Now, the disc only contains SharedAssets.bdg, and Wheel.bdg. Patch.bdg is missing, but that's okay, apparently.

But the system resources bundle is vital to having the game boot up. It's not in any file visible in the filesystem. So where is it?

foone,
@foone@digipres.club avatar

SURPRISE! It's a ROM Bundle!

Wait this is a game shipped on an optical disc, it doesn't have any ROMs?

foone,
@foone@digipres.club avatar

well, ROM bundle just means that instead of a filename to mount, you give it a memory pointer + length.
And it parses the bundle out of RAM.

So... I guess it manually loads the bundle from somewhere else? NOPE!

foone,
@foone@digipres.club avatar

there's no code in the game to load the memory location it loads the system bundle out of

foone,
@foone@digipres.club avatar

they embedded it into the executable. That bundle's memory is loaded by the OS loader.

foone,
@foone@digipres.club avatar

and this quickly gets really confusing because one of the first things the game loads is "[SHARED]\Localization\SharedLoc.loc.prd", which you'd think is in the SharedBundle, and it is!

foone,
@foone@digipres.club avatar

except that one isn't used, because it's also in the "ROM bundle" and that one overrides it.

foone,
@foone@digipres.club avatar

which frankly is an underrated anti-reversing technique.
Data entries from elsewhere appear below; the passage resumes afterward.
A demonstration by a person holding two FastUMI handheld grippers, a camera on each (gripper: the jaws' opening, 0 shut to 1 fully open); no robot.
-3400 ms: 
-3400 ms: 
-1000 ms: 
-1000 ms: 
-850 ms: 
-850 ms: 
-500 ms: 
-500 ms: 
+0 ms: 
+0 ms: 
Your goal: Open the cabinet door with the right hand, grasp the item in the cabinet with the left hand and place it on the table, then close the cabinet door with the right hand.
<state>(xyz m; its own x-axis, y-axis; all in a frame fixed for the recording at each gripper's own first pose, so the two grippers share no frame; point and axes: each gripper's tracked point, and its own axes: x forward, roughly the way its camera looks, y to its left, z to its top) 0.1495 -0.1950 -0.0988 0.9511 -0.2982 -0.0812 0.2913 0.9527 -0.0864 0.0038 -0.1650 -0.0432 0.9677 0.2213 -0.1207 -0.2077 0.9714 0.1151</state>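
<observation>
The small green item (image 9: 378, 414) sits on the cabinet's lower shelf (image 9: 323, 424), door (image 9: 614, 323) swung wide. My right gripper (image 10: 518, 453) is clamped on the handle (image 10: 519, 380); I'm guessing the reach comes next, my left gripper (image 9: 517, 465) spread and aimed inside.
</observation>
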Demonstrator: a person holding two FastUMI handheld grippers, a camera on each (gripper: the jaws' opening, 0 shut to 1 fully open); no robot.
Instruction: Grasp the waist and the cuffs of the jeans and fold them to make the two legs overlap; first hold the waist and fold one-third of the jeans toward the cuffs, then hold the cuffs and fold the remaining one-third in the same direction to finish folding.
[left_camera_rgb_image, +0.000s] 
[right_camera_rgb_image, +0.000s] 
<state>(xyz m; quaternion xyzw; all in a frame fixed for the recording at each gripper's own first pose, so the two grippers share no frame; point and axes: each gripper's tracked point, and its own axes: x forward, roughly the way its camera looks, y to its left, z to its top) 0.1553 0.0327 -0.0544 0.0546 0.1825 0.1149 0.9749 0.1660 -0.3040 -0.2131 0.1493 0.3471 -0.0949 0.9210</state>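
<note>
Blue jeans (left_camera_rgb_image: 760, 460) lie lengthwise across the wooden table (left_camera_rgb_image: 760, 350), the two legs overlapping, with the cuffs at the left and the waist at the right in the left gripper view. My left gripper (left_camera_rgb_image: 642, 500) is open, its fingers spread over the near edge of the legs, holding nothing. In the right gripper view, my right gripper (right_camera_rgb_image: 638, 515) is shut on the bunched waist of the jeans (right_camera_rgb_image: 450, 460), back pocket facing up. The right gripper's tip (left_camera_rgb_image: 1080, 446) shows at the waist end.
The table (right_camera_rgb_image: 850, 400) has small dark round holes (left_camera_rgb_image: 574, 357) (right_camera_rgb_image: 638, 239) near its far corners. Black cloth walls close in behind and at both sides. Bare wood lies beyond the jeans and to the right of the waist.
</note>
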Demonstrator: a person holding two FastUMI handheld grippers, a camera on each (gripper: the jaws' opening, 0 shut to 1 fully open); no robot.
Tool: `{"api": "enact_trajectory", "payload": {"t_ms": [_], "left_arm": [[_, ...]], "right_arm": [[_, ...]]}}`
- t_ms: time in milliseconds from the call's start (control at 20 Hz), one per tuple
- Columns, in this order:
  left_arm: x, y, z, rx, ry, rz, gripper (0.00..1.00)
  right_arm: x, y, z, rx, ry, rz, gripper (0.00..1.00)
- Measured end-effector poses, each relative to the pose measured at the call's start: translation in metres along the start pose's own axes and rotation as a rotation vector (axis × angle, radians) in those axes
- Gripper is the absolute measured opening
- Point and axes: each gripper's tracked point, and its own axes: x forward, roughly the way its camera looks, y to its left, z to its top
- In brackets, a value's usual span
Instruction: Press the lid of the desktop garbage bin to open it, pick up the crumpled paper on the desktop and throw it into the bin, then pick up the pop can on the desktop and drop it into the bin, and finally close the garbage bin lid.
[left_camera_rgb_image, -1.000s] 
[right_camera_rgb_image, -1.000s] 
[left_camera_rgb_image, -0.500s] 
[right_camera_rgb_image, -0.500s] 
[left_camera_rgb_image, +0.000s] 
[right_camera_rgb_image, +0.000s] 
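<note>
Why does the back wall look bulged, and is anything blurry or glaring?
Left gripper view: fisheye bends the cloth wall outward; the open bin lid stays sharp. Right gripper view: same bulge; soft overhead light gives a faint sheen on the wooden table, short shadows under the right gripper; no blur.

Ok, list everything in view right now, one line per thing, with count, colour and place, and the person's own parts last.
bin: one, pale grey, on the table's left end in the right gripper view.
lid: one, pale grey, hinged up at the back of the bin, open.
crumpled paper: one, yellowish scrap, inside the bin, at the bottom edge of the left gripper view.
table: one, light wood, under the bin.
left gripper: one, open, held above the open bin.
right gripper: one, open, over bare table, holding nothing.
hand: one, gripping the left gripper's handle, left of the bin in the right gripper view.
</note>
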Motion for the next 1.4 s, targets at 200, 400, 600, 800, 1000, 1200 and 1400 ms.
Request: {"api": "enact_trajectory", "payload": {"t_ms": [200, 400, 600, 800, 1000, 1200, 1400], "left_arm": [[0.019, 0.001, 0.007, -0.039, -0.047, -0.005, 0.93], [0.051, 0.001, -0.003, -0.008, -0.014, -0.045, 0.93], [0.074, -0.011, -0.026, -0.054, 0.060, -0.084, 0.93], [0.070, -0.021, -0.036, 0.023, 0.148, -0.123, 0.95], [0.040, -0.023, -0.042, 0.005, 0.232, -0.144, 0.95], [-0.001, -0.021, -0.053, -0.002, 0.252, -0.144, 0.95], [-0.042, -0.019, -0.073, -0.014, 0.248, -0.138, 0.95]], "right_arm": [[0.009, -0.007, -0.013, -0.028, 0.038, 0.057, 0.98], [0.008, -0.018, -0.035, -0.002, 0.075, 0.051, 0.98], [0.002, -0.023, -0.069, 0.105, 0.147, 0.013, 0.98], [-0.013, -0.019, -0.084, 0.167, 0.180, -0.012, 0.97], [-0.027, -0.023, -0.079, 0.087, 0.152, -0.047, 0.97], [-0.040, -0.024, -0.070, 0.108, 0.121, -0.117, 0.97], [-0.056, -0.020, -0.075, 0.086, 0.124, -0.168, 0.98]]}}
Have multiple copies of important subfiles in separate datafiles and have complex precedence rules to determine which one gets loaded, then ignore all of them for another copy you embedded into the binary

foone,
@foone@digipres.club avatar

anyway I don't think they were intentionally trying to make this hard to reverse engineer (if they were, they failed so hard), but it does mean that technically to automatically know what resources will be loaded by the game, you have to solve the halting problem

foone,
@foone@digipres.club avatar

since you can't just look at the bundle files on disc and interpret what data is in them, as the existence of ROM bundles mean you have to ask the question "will this executable ever call BundleManager::mountBundle(BundleManager*,uchar*,int)?" and that's not possible to automatically know. FORTUNATELY I'm doing this manually and the behavior is deterministic.

foone,
@foone@digipres.club avatar

anyway, this is only vaguely related, but there needs to be a tool that helps tie dynamic debugging with static debugging.

foone,
@foone@digipres.club avatar

like, use the dynamic debugging traces to do things like annotate functions with records of how often they get called from different sources

foone,
@foone@digipres.club avatar

or click a function and see what arguments it has been called with in traces

foone,
@foone@digipres.club avatar

sadly the wii balance board support classes in the engine are just leftovers from the engine's use in other games, and not proof that the developers of Wheel of Fortune (2010, Wii) were far ahead of their time in avant-garde gaming

foone,
@foone@digipres.club avatar

although given my reverse engineering work, it's possible that I may one day reverse this wrong

foone,
@foone@digipres.club avatar

man I'm used to weird padding in structures and strange gaps, but 14 kilobytes? Why?